→ Dataset records

· · ·

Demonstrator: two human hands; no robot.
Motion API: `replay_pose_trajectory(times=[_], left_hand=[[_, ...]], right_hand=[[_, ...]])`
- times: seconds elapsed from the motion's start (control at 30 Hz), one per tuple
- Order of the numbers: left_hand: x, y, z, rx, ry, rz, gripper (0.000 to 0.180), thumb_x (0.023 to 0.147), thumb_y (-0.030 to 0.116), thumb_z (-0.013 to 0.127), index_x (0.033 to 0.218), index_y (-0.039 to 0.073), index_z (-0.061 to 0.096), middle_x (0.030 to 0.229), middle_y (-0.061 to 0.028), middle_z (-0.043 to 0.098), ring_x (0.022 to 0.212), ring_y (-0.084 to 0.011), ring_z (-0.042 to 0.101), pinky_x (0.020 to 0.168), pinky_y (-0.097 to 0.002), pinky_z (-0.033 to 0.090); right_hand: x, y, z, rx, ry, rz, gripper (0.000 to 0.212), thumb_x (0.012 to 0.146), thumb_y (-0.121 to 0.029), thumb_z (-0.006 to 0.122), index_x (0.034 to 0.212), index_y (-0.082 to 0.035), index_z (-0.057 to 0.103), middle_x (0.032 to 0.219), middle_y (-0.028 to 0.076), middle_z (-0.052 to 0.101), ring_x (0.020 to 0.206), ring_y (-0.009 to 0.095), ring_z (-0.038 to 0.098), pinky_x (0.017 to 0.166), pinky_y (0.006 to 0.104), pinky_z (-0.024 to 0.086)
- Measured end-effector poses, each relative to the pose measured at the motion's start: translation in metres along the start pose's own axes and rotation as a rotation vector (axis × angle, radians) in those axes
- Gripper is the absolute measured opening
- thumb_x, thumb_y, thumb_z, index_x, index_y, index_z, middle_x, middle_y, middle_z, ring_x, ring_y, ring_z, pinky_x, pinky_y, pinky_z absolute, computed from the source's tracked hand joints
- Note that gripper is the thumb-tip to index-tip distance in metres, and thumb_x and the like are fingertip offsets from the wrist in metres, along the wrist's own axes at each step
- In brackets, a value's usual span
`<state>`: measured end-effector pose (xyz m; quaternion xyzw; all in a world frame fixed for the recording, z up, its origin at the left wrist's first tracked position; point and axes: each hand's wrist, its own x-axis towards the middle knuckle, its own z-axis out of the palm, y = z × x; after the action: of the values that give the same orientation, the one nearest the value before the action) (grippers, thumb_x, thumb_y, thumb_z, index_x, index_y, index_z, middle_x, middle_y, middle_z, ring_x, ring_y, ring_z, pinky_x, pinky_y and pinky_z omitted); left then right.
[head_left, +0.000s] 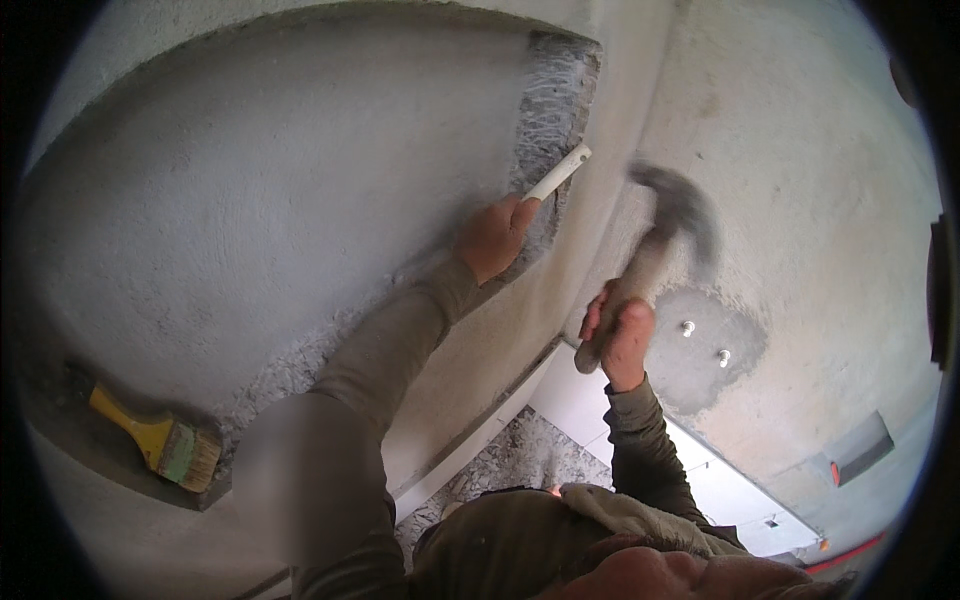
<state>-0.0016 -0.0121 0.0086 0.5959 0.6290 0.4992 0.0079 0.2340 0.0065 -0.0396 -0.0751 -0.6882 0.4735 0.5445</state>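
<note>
Hammer (655,235) in play, up at the right, and we sweep across from the left! A yellow-handled paintbrush (155,440) lies at the lower left corner of the grey wall niche (300,150), loose rubble (275,385) strewn along the ledge beside it. Now the left grip (490,240), fingers curled tight around a white bar (560,172), its holed end poking up and right past the rough strip (550,105) at the niche's edge; its lower end is hidden. Across to the right grip (628,340), wrapped firmly round the hammer's handle, head uppermost and blurred, well apart from that bar. Further right, two white pipe fittings (706,342) jut from a darker wall patch (690,375).
</note>
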Motion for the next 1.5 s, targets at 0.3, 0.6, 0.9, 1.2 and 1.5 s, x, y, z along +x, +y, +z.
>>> replay_pose_trajectory(times=[0.3,0.6,0.9,1.2,1.5], left_hand=[[0.002,0.002,0.001,0.046,-0.009,-0.001,0.051,0.103,0.049,0.037,0.095,0.002,0.057,0.079,-0.0229,0.063,0.076,-0.0445,0.061,0.069,-0.0514,0.046],[0.000,0.007,0.003,-0.016,-0.017,-0.017,0.051,0.103,0.048,0.037,0.096,0.002,0.058,0.081,-0.0234,0.064,0.081,-0.0467,0.062,0.070,-0.0539,0.046],[-0.015,0.016,0.009,0.069,0.077,0.090,0.054,0.103,0.049,0.038,0.088,0.000,0.056,0.068,-0.0196,0.056,0.062,-0.0391,0.054,0.061,-0.0471,0.043],[0.001,0.010,0.002,-0.095,0.056,0.104,0.051,0.103,0.045,0.039,0.081,0.002,0.052,0.065,-0.0111,0.050,0.059,-0.0236,0.047,0.059,-0.0407,0.040],[0.008,0.009,-0.004,-0.317,-0.049,0.038,0.053,0.102,0.048,0.039,0.077,0.003,0.053,0.068,-0.0028,0.047,0.064,-0.0142,0.043,0.061,-0.0330,0.039]], right_hand=[[0.027,0.019,0.002,-0.037,0.066,0.281,0.054,0.104,-0.047,0.033,0.083,-0.002,0.051,0.057,0.006,0.050,0.044,0.016,0.050,0.043,0.0293,0.042],[0.027,0.050,-0.004,-0.240,0.032,-0.061,0.050,0.102,-0.047,0.040,0.082,-0.002,0.049,0.057,0.006,0.049,0.051,0.016,0.050,0.049,0.0316,0.044],[-0.003,-0.025,0.005,-0.009,0.044,0.003,0.084,0.080,-0.083,0.047,0.097,0.000,0.051,0.065,0.006,0.053,0.053,0.015,0.053,0.050,0.0293,0.045],[-0.011,-0.048,0.006,-0.102,0.075,-0.052,0.091,0.074,-0.088,0.047,0.096,0.001,0.050,0.065,0.007,0.053,0.055,0.017,0.055,0.051,0.0313,0.046],[-0.006,-0.053,0.010,0.087,0.115,-0.110,0.080,0.078,-0.078,0.056,0.106,-0.003,0.052,0.071,0.006,0.053,0.061,0.018,0.055,0.057,0.0324,0.047]])
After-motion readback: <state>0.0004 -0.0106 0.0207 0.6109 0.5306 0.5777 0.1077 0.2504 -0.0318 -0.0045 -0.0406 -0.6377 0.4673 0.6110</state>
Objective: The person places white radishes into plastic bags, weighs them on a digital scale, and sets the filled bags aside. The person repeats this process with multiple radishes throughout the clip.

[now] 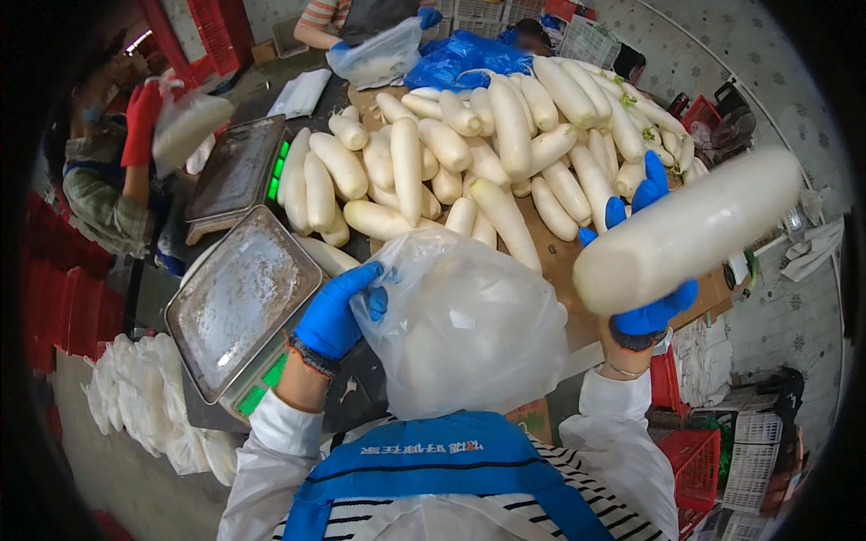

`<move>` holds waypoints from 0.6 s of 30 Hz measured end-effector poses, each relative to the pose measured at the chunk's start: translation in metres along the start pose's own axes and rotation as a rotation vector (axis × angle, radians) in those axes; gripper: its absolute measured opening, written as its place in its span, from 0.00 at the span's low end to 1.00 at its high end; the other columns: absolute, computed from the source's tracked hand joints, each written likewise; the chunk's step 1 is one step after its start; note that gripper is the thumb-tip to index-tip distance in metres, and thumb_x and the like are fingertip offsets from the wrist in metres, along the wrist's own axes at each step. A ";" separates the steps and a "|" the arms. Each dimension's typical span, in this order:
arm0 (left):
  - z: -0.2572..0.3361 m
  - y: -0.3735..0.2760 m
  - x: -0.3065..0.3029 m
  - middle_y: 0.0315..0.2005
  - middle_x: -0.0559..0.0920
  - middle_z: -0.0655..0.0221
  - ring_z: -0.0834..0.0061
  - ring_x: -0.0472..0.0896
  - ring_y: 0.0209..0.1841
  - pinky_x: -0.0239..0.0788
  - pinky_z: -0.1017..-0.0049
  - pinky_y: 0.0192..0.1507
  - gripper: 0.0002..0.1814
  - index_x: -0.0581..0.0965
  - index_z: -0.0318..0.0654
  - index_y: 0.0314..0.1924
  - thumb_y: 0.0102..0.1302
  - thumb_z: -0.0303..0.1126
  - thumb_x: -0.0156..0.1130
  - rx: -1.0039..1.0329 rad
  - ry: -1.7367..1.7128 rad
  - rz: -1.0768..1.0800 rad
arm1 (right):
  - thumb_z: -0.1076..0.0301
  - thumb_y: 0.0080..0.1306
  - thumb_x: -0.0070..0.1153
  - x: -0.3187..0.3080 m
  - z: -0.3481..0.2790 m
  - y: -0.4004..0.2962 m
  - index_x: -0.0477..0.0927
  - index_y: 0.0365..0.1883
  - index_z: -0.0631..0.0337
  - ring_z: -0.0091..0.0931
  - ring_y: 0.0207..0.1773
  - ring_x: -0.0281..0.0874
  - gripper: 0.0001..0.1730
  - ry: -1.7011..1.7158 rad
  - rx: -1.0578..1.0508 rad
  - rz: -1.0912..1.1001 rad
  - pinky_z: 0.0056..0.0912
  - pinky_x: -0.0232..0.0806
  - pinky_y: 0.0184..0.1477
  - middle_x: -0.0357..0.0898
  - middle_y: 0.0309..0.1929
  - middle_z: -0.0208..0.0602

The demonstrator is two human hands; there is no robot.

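Note:
My left hand (335, 311), in a blue glove, grips the rim of a translucent plastic bag (473, 324). Pale, bulky contents show through the film, but I cannot make out how many pieces are inside. On the right, my right hand (653, 304), also blue-gloved, holds a large white daikon radish (690, 230) raised and tilted, its far end up toward the right. The radish hides much of that palm. Beyond the bag lies a big heap of white daikon radishes (440, 162) on brown cardboard (541, 223).
Two platform scales (243, 304) (237, 169) with lit green displays stand at left. A co-worker in red gloves (139, 122) lifts a filled bag; another in blue gloves (429, 17) handles one at the back. Filled bags (142, 392) lie lower left; red crates (687, 466) stand lower right.

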State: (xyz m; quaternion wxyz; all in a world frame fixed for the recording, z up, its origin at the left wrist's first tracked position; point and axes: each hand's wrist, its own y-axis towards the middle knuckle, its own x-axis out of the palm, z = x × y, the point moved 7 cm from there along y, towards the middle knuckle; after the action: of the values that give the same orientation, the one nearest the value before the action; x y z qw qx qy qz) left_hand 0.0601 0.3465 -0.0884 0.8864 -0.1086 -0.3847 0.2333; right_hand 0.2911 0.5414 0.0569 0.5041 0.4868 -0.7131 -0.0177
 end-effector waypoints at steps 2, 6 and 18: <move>-0.003 0.002 0.003 0.21 0.77 0.70 0.78 0.73 0.25 0.66 0.80 0.31 0.11 0.77 0.35 0.38 0.62 0.36 0.57 0.004 -0.036 0.000 | 0.50 0.65 0.46 0.020 0.039 -0.011 0.43 0.71 0.52 0.47 0.69 0.50 0.41 0.091 0.089 0.061 0.65 0.44 0.65 0.49 0.70 0.42; -0.001 -0.012 0.001 0.17 0.73 0.71 0.79 0.70 0.23 0.62 0.81 0.30 0.14 0.76 0.36 0.37 0.64 0.41 0.54 0.015 -0.011 0.044 | 0.49 0.56 0.59 -0.004 0.119 -0.056 0.51 0.69 0.53 0.36 0.67 0.57 0.47 -1.023 0.328 -0.372 0.43 0.49 0.67 0.58 0.66 0.40; 0.022 -0.098 0.003 0.26 0.80 0.58 0.67 0.79 0.26 0.72 0.73 0.32 0.19 0.75 0.29 0.44 0.55 0.35 0.62 0.340 0.071 -0.059 | 0.59 0.60 0.57 -0.031 0.153 -0.064 0.72 0.56 0.59 0.31 0.53 0.72 0.26 -1.057 0.984 -0.375 0.35 0.64 0.55 0.76 0.51 0.41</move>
State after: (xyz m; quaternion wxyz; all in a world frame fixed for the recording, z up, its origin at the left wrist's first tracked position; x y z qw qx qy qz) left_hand 0.0777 0.2633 -0.0350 0.9116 0.0461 -0.3111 0.2646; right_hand 0.2225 0.4587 -0.0732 -0.1934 0.6963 -0.6911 -0.0137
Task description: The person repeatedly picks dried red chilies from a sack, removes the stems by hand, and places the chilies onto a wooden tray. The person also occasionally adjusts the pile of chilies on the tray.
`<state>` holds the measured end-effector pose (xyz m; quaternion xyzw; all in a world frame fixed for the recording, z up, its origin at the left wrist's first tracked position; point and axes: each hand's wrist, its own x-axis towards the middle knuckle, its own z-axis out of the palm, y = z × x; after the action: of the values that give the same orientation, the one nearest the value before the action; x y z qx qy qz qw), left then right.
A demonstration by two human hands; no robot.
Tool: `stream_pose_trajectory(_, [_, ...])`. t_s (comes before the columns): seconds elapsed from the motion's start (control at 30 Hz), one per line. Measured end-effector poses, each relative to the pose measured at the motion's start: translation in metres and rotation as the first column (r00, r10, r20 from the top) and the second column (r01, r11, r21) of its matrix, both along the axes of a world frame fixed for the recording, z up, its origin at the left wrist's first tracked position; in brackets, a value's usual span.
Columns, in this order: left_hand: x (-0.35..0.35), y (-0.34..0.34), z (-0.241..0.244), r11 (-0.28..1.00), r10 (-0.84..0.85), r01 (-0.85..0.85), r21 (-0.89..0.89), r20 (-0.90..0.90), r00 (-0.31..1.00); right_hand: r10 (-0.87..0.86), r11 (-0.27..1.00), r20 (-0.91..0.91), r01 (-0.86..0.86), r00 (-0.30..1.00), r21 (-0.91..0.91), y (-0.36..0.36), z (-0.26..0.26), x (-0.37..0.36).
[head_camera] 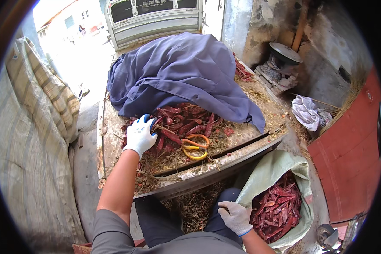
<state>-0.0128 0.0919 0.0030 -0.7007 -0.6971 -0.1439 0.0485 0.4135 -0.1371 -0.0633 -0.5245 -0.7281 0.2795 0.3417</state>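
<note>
My left hand (141,135), in a white glove with blue-coated fingertips, grips into a heap of dried red chili peppers (185,122) on the cart bed. Some stalks show by its thumb; the fingertips are partly hidden among the peppers. Scissors (195,146) with orange and yellow wrapped handles lie just right of that hand, their blades covered. My right hand (235,218), in a pale glove, is held low above my thigh beside a woven sack (273,162). Its fingers are curled, and what they hold, if anything, is hidden. Loose dried peppers (278,208) fill the sack's open mouth.
A blue-grey cloth (177,70) covers the back of the heap on the worn cart bed (114,158). Stalk litter (193,206) lies between my legs. A striped tarp (34,143) hangs at left; a red panel (343,152) and a lidded stove (284,54) stand at right.
</note>
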Motion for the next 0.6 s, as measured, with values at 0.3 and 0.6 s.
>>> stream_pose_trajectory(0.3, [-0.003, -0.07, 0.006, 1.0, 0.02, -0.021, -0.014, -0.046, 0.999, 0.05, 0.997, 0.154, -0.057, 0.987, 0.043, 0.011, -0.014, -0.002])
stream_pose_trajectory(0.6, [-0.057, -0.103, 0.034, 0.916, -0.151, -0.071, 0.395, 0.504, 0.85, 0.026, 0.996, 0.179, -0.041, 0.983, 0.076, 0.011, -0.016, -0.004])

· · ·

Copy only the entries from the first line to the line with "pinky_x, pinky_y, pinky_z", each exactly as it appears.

→ Solution
Demonstrator: two human hands; no robot.
Motion API: `replay_pose_trajectory(times=[_], left_hand=[[_, ...]], right_hand=[[_, ...]])`
- times: seconds elapsed from the motion's start (control at 30 Hz), one per tuple
- Order of the numbers: left_hand: x, y, z, rx, ry, rz, gripper (0.000 to 0.180), thumb_x (0.023 to 0.147), thumb_y (-0.030 to 0.116), thumb_z (-0.013 to 0.127), index_x (0.033 to 0.218), index_y (-0.039 to 0.073), index_z (-0.061 to 0.096), middle_x (0.030 to 0.229), middle_y (-0.061 to 0.028), middle_z (-0.043 to 0.098), ring_x (0.022 to 0.212), ring_y (-0.084 to 0.011), ring_z (-0.042 to 0.101), pinky_x (0.020 to 0.168), pinky_y (-0.097 to 0.002), pinky_z (-0.033 to 0.090); right_hand: x, y, z, rx, ry, rz, gripper (0.000 to 0.212), thumb_x (0.012 to 0.146), thumb_y (-0.121 to 0.029), thumb_z (-0.006 to 0.122), index_x (0.034 to 0.212), index_y (-0.082 to 0.035), index_z (-0.057 to 0.103), middle_x (0.032 to 0.219), middle_y (-0.028 to 0.076), middle_z (-0.052 to 0.101), ring_x (0.020 to 0.206), ring_y (-0.009 to 0.095), ring_z (-0.038 to 0.098), pinky_x (0.017 to 0.166), pinky_y (0.006 to 0.104), pinky_z (-0.024 to 0.086)
- Measured end-effector poses, each relative to the pose measured at the motion's start: translation in metres along the start pose's own axes and rotation as a rotation vector (axis × angle, radians) in those axes
- Gripper is the absolute measured opening
- thumb_x, thumb_y, thumb_z, index_x, index_y, index_z, middle_x, middle_y, middle_z, ring_x, ring_y, ring_z, pinky_x, pinky_y, pinky_z absolute, computed from the source's tracked hand joints

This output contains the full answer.